Russian occupation: Ukrainian education is sabotage and destabilization

Russian occupation policy has not been changing for centuries. All those captured by the Russians are immediately deprived of their native language and culture. Education of the occupied is the greatest crime in the eyes of the occupiers. Therefore, in Moscow-controlled territories, Ukrainian books are burned and Ukrainian teachers are tortured. This important detail proves the genocidal nature of this war and, unfortunately, has not received an appropriate response from the international community yet.

I believe in our victory. We’ll restore everything, but sadly, we won’t return everyone.

What makes people happy in their usual world is, among other things, when they are needed and useful to their community. But what happens to them when they suddenly lose everything: their native land, home, job, and often their family and social circle? And in addition to all those trials, they have to suffer in Russian torture chambers?

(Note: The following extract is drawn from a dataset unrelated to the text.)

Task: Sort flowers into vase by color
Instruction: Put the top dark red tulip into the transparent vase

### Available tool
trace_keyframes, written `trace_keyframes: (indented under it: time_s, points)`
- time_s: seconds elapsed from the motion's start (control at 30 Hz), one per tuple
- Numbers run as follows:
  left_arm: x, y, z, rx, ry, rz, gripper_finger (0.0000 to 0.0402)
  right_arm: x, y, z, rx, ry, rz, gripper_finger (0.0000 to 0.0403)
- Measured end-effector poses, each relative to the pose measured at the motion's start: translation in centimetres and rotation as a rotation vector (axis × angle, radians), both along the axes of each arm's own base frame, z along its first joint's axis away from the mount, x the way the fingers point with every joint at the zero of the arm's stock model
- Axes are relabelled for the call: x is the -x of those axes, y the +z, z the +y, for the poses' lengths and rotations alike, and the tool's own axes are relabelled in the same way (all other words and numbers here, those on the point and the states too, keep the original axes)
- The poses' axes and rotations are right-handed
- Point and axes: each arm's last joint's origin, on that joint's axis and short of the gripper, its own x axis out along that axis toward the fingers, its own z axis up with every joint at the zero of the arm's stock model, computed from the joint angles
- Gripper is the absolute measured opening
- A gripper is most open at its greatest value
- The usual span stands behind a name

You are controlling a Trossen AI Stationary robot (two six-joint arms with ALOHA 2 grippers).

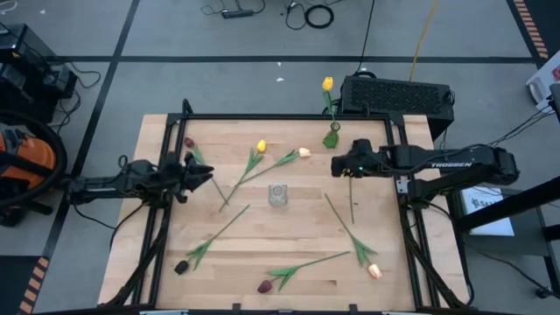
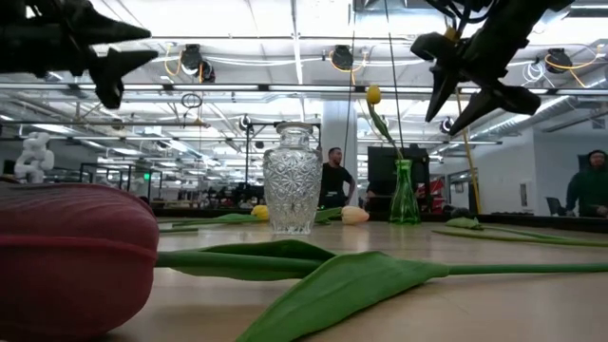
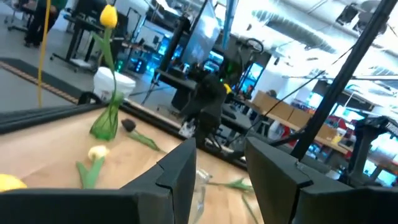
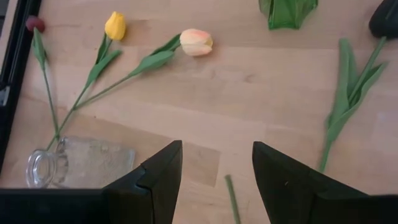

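A clear glass vase (image 1: 277,194) stands at the table's middle. A green vase (image 1: 331,137) at the far edge holds one yellow tulip (image 1: 327,84) upright. Other tulips lie flat: yellow (image 1: 260,146), peach (image 1: 304,152) and maroon (image 1: 189,142) toward the far side, a dark one (image 1: 181,267), a maroon one (image 1: 264,286) and a peach one (image 1: 374,271) toward the near side. My left gripper (image 1: 206,175) is open and empty, raised left of the clear vase. My right gripper (image 1: 337,164) is open and empty, raised near the green vase, above a stem (image 4: 231,196).
A black metal frame (image 1: 289,116) runs along the table's edges. A black box (image 1: 395,94) stands behind the far right corner. One more flower's stem (image 1: 352,197) lies right of the clear vase. Its dark head (image 4: 385,18) shows in the right wrist view. People stand in the room beyond (image 2: 332,176).
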Motion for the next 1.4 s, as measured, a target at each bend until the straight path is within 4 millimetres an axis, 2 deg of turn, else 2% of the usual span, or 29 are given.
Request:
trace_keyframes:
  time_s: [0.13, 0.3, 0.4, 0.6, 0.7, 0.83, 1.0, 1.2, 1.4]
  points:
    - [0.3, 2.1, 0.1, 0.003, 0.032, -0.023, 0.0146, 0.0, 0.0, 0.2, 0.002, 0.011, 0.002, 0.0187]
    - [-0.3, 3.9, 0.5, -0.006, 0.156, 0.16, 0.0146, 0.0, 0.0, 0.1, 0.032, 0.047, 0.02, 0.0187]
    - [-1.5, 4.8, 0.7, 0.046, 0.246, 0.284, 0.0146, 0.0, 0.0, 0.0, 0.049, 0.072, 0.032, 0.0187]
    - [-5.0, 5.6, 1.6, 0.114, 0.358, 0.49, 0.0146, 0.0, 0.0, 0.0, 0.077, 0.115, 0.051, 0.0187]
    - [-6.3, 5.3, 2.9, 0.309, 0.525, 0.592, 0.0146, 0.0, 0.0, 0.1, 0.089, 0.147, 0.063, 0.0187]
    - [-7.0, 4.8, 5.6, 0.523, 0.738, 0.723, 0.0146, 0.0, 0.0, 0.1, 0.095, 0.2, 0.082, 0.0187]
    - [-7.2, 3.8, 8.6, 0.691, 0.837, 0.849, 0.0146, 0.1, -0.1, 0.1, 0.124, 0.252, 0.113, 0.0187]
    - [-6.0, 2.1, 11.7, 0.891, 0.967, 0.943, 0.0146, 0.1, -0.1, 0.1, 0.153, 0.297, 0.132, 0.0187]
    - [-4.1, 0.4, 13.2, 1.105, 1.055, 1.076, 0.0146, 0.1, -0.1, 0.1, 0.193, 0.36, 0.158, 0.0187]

We met the protagonist of this article, Kateryna (her name has been deliberately changed because the woman is worried about the safety of her family and friends who are still in the temporarily occupied territory of the Zaporizhzhia region), shortly after she fled the occupation and barely recovered from the horror and suffering she had experienced. We talked about the meaning of life, the ability to resist and the burning desire to work for victory.

The occupiers started a criminal case against her – “for sabotage and destabilization”

The school principal’s authority in the village is unrivalled, especially in a school that was famous throughout the Yakymivska community, the Melitopol district, the Zaporizhzhia region, for its innovations and high graduation rates. So Kateryna, the principal, was known and respected by everyone. She taught several generations of villagers.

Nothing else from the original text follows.